Cheung draws on the analogy of Twitter being the ‘virtual cocktail party’. Twitter is about mingling; it enables you to join a conversation uninhibited as long as you have something relevant to say – even if you don’t know the people involved.
“That makes Twitter in particular, very powerful from a B2B perspective,” she adds. On a similar level, Cheung often refers to Facebook as the virtual house party, which is invite-only, and LinkedIn as the virtual shop front where, if a business potential likes what they see on your profile, they will be encouraged to explore what more is on offer and ‘get connected’. But all of these opportunities are primarily social in nature – without being proactive and gregarious, actively seeking connections, you’re going to be spending a lot of lonely evenings by yourself.
And CubeSocial has definitely practiced what it preaches, promoting itself to great effect through social media alone. “To date, we have gained local, national and international press coverage as well as a 45-minute interview on BBC radio, all without spending a penny on marketing or PR,” Cheung explains.
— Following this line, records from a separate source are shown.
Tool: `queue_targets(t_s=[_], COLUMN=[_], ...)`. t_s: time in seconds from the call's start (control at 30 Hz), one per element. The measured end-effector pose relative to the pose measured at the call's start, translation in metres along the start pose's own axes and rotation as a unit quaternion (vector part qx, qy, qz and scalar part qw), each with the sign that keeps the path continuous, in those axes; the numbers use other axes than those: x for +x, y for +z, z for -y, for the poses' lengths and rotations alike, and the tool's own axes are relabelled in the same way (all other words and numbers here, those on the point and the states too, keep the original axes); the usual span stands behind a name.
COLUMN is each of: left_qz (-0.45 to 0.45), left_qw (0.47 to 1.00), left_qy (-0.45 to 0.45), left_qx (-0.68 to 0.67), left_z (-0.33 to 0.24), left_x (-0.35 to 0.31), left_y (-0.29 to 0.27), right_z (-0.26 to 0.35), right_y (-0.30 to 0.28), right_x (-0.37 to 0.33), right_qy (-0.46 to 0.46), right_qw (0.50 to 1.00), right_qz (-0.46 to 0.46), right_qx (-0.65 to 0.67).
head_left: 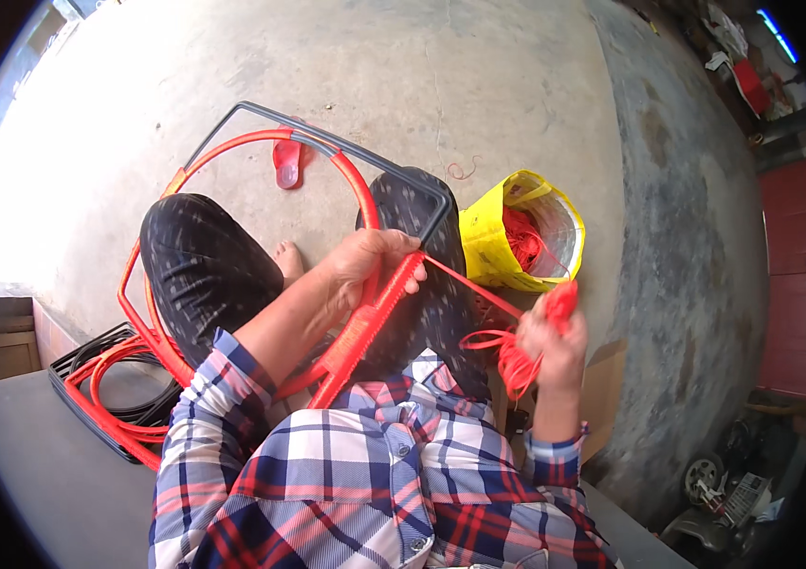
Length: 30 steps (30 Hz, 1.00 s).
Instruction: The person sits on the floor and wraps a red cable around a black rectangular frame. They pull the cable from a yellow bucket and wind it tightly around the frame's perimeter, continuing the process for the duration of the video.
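Observation:
Across my lap lies a large frame of thin dark rod (242, 104) and curved hoops, much of it wound with red cord. My left hand (365, 266) is closed round the frame where a thick red-wrapped band (357, 332) slants down toward my shirt. In my right hand (553, 346), raised to the right, the fingers are wrapped round a bundle of red cord (517, 365) with loops hanging from it. A taut stretch of red cord (469, 283) runs from the band by my left fingers to the right hand.
Right of my knee stands a yellow bag (484, 237) with tangled red cord (522, 239) inside. On the grey bench (24, 417) at my left lie more red and black hoops (128, 389). A red slipper (287, 163) rests on the floor beyond the frame.

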State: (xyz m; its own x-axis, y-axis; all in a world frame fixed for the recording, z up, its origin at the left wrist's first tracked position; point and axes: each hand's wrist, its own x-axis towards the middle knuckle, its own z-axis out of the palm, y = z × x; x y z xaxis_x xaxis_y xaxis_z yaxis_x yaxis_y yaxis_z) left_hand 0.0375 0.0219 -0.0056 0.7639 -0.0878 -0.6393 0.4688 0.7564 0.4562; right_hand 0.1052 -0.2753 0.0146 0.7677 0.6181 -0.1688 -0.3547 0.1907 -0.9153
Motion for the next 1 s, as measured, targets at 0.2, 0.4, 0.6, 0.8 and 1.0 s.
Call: queue_targets(t_s=[0.2,0.4,0.6,0.8,1.0], left_qz=[-0.016,0.000,0.031,0.027,0.017], left_qw=[1.000,1.000,0.999,1.000,0.999], left_qy=[-0.009,0.004,0.017,0.014,0.016], left_qx=[0.002,0.012,-0.006,-0.006,-0.022], left_z=[0.000,-0.003,0.000,0.002,-0.002], left_x=[-0.006,-0.021,-0.022,-0.019,-0.020], left_y=[0.001,0.012,0.018,0.015,0.009], right_z=[0.006,-0.005,-0.016,-0.013,0.045], right_y=[0.010,0.085,0.107,0.090,0.027], right_x=[0.032,0.075,0.110,0.113,0.057], right_qy=[-0.031,0.039,-0.077,-0.187,-0.142], right_qw=[0.988,0.873,0.994,0.957,0.853], right_qz=[-0.088,0.070,0.083,-0.057,0.080], right_qx=[-0.121,-0.480,0.011,-0.213,-0.496])
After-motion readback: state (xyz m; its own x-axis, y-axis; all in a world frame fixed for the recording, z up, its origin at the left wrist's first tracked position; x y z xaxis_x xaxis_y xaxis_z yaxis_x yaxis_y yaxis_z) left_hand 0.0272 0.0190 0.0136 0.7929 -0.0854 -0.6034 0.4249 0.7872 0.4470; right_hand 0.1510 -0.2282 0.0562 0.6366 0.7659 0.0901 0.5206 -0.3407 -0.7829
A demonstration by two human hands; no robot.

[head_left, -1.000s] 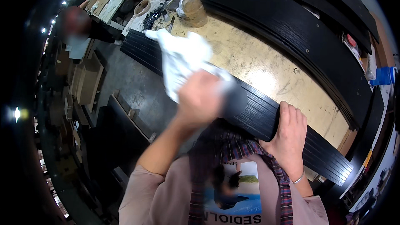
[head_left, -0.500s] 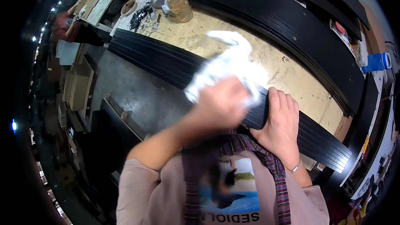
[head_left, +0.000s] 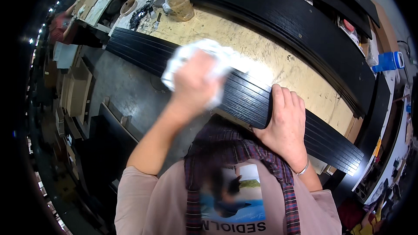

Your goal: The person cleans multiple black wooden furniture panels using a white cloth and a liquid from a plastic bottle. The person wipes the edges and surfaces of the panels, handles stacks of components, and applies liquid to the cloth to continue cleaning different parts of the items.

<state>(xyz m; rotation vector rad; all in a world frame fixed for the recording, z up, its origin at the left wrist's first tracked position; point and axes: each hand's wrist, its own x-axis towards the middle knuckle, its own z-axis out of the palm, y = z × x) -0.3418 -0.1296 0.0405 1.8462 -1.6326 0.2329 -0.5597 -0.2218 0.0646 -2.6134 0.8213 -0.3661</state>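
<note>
One pale wooden counter [head_left: 313, 80] stretches beyond the grooved black board [head_left: 246, 98], which lies slantwise before the person, along the counter's near edge. Several stacked black panels [head_left: 270, 11] run on the board's far side. Past its far edge, toward its left end, stands a see-through jar [head_left: 180, 6] with a white lid. Blurred from where I watch, a crumpled white cloth [head_left: 220, 54] covers the board left of its middle, bunched in the fingers of the left hand [head_left: 196, 78]. Right of the board's middle, the right hand [head_left: 287, 119] clasps it across its width, fingers together at the far edge.
</note>
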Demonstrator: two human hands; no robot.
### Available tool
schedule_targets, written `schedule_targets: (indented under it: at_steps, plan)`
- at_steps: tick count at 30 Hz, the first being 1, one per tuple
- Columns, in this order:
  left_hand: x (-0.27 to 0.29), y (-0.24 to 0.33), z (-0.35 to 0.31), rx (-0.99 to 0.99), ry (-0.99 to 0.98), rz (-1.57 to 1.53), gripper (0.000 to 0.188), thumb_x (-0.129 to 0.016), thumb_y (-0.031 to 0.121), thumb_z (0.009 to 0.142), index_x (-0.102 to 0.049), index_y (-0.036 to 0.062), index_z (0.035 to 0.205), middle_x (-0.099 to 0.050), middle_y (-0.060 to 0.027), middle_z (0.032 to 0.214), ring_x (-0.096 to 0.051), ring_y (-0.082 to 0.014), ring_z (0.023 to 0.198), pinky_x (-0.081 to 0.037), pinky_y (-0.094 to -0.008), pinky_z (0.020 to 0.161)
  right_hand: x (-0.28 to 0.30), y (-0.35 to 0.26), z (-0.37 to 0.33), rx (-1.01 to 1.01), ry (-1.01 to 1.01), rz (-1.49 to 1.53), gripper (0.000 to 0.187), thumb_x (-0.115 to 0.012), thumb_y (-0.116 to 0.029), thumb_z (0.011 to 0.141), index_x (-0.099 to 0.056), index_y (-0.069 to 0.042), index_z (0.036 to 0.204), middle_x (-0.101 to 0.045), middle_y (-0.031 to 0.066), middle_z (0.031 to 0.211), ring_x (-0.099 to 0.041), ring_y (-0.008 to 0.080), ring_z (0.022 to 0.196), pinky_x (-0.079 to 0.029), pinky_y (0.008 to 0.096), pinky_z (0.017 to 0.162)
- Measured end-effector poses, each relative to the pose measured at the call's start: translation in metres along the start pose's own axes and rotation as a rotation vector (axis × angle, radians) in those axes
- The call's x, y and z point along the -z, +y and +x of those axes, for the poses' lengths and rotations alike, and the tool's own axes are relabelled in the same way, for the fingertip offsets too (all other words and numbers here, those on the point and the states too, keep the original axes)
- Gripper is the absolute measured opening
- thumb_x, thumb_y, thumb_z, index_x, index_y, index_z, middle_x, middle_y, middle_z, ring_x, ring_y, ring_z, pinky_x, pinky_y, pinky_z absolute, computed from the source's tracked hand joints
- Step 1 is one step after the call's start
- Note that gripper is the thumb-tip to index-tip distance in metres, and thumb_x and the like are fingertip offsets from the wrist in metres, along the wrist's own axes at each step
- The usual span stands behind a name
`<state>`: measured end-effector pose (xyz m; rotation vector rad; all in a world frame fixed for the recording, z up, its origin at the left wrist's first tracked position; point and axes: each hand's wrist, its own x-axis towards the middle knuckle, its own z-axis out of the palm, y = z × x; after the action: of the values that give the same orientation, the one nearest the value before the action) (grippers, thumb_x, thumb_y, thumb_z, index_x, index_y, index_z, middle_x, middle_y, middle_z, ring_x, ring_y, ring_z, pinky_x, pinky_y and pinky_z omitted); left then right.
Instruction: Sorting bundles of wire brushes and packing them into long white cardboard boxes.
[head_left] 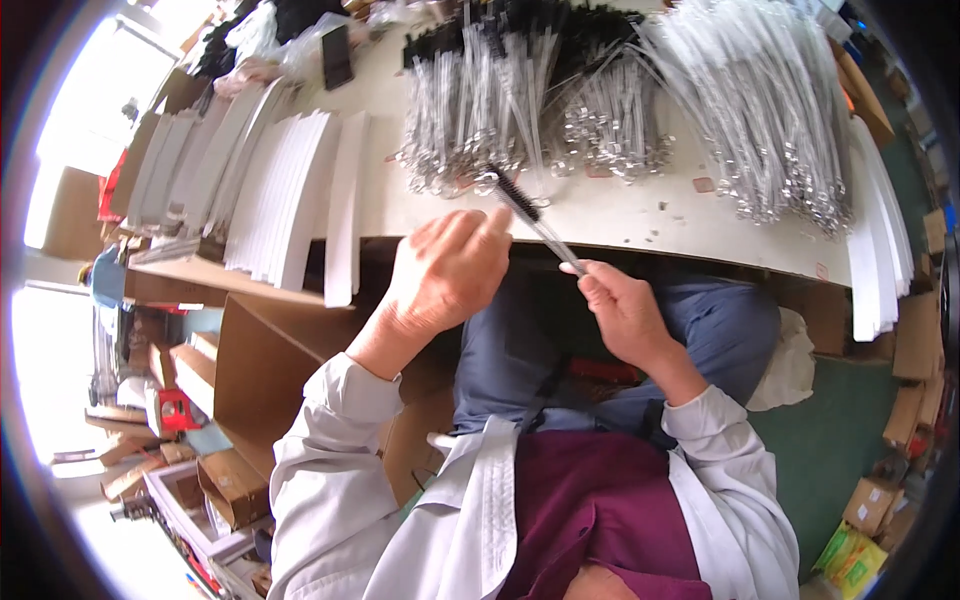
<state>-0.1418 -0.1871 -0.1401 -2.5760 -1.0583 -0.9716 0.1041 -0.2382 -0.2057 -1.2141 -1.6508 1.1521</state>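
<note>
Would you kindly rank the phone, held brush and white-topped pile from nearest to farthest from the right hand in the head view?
1. Held brush: in the right hand.
2. White-topped pile: table's right side.
3. Phone: back left.

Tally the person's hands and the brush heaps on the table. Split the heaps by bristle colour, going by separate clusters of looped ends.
Hands: 2 (left hand, right hand)
Black-bristled: 2 (left heap, middle heap)
White-bristled: 1 (right heap)
Total: 5
</note>
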Motion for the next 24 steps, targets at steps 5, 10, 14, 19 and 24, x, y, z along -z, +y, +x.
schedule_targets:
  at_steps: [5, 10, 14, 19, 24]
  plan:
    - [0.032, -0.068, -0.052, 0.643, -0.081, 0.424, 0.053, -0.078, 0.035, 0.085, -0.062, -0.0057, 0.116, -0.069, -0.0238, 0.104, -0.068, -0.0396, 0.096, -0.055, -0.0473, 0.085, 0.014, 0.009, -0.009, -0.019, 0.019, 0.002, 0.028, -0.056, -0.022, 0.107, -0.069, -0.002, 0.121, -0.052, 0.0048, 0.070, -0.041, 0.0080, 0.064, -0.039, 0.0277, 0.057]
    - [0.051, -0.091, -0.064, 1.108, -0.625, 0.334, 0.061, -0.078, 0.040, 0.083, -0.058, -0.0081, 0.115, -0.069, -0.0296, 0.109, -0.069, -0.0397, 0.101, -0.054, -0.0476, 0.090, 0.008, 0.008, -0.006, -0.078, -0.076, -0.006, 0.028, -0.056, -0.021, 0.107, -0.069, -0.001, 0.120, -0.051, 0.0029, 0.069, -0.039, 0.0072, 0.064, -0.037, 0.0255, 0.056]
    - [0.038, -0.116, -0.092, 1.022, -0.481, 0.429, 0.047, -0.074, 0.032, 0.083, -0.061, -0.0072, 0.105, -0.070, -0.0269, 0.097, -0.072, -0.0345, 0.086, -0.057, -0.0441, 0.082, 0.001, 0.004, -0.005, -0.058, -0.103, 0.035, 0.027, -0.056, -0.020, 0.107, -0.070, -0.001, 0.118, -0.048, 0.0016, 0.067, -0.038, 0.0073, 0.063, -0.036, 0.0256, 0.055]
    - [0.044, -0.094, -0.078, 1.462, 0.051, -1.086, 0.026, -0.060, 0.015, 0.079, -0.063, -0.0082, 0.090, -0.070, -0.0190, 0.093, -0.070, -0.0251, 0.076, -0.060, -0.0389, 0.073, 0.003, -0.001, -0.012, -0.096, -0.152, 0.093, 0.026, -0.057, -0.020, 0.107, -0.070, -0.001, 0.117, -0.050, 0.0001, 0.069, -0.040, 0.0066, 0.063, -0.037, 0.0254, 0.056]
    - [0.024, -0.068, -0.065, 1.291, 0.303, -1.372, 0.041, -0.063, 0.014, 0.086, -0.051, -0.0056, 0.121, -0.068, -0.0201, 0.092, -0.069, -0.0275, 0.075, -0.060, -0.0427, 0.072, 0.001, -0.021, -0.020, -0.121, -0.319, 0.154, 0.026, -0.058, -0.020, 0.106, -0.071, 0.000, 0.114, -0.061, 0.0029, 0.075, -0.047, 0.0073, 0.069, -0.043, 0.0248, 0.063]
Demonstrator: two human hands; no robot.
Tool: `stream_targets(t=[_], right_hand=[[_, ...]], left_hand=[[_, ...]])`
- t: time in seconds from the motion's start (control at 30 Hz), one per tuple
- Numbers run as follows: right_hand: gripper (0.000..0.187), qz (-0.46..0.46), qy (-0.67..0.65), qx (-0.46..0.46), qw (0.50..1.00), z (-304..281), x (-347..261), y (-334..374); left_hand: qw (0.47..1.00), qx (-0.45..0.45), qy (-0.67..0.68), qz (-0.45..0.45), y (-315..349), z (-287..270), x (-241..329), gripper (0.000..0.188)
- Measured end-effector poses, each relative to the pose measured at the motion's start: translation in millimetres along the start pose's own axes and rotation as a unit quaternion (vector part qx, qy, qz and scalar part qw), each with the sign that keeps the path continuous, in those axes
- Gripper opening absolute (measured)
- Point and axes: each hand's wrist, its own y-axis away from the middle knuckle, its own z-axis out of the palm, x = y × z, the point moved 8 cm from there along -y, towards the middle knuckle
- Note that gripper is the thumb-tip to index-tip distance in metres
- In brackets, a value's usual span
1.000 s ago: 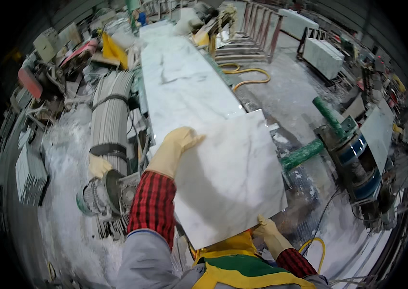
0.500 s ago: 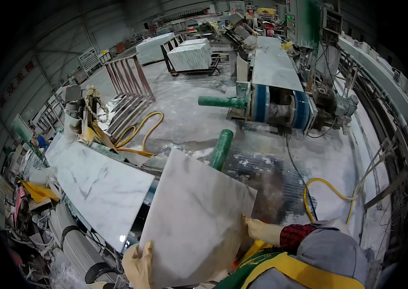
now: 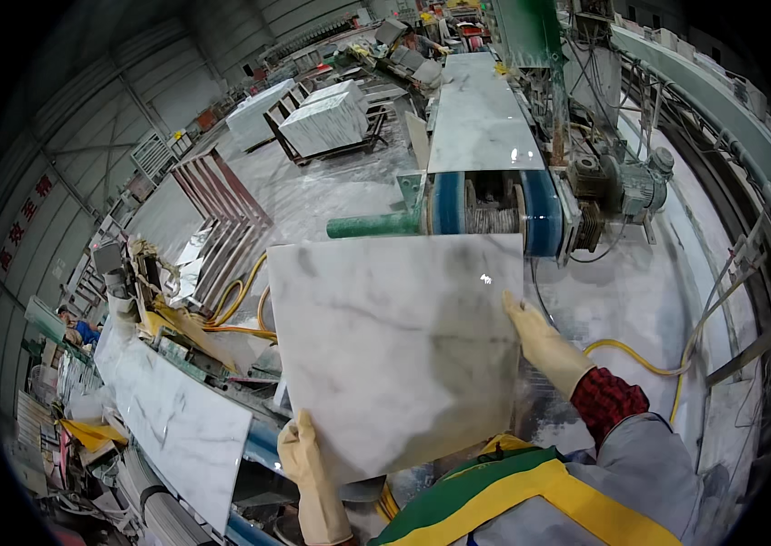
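Observation:
A square marble tile [image 3: 394, 346], white with grey veins and a darker grey patch, is held up in front of me by both hands. My left hand [image 3: 302, 455], in a cream glove, grips its lower left edge. On the right edge, my right hand [image 3: 540, 338] in a matching glove holds on, its fingers partly behind the tile. Beyond the tile's far edge is a conveyor with blue belts [image 3: 544, 209] carrying other marble slabs [image 3: 481, 118]. To the left, another marble slab [image 3: 176, 414] lies on a second conveyor.
A green pipe [image 3: 372, 225] juts left from the far conveyor. A motor [image 3: 645, 187] stands at that conveyor's right. Yellow hoses [image 3: 631, 353] lie on the floor. At the left are a slatted metal rack [image 3: 221, 196] and a distant person in blue [image 3: 85, 329]. Stacked marble [image 3: 326, 118] stands farther back.
The tile has swung from the left conveyor toward the far one and turned squarer to me. Both hands have moved with it, the right arm reaching farther forward. My view has turned too.

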Motion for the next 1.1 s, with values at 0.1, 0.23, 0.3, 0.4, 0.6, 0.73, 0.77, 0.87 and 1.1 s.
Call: stream_targets(t=[0.1, 0.23, 0.3, 0.4, 0.6, 0.73, 0.77, 0.87, 1.1], right_hand=[[0.076, -0.024, -0.077, -0.011, 0.997, -40, -75, -17], [0.07, -0.061, -0.068, 0.018, 0.996, -90, -121, -51], [0.057, -0.074, -0.089, 0.067, 0.991, -112, -98, -100], [0.067, -0.07, -0.101, 0.067, 0.99, -134, -69, -142], [0.053, 0.005, -0.058, 0.167, 0.984, -152, -61, -189], [0.054, 0.057, 0.064, 0.275, 0.958, -213, -8, -288], [0.054, 0.041, 0.076, 0.299, 0.95, -225, -1, -306], [0.053, 0.048, 0.078, 0.299, 0.95, -219, -17, -344], [0.046, 0.018, 0.002, 0.25, 0.968, -219, -18, -389]], left_hand=[[1.0, -0.005, -0.011, -0.018, -17, 66, 15, 0.045], [0.996, -0.078, 0.004, -0.052, -37, 150, 21, 0.054], [0.991, -0.07, -0.067, -0.093, -62, 186, -9, 0.061], [0.977, -0.121, -0.133, -0.114, -63, 245, 8, 0.067], [0.969, -0.206, -0.022, -0.133, -115, 361, -41, 0.062], [0.936, -0.317, -0.139, -0.059, -160, 436, 9, 0.059], [0.919, -0.338, -0.199, -0.039, -173, 453, 22, 0.059], [0.923, -0.34, -0.152, -0.101, -208, 493, 5, 0.062], [0.88, -0.396, -0.254, -0.063, -250, 547, -11, 0.067]])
Pretty impressive stuff, particularly given the nature of the attention being paid to the outfit. It has been named as a Top 20 Idea in The Guardian, was listed as a ‘One to Watch’ by analyst firm Index B and was chosen as a finalist in the 2012 Cloud Computing World Series Awards in the Best Social CRM category.
Even though CubeSocial is a mere slip of a thing at two years old, Cheung has grand ambitions for the company. Because it’s built around one of the most prevalent needs on the market, a requirement to establish effective connections, its place in the market is pretty much guaranteed. Not only that, but given the rapidly changing nature of the social space, there’s never been a more exciting time for the CubeSocial team. “To create a product or a business that could change the way thousands or millions of professionals do business is extremely exciting for me,” says Cheung. “The fact that we may play a part in that is phenomenal.”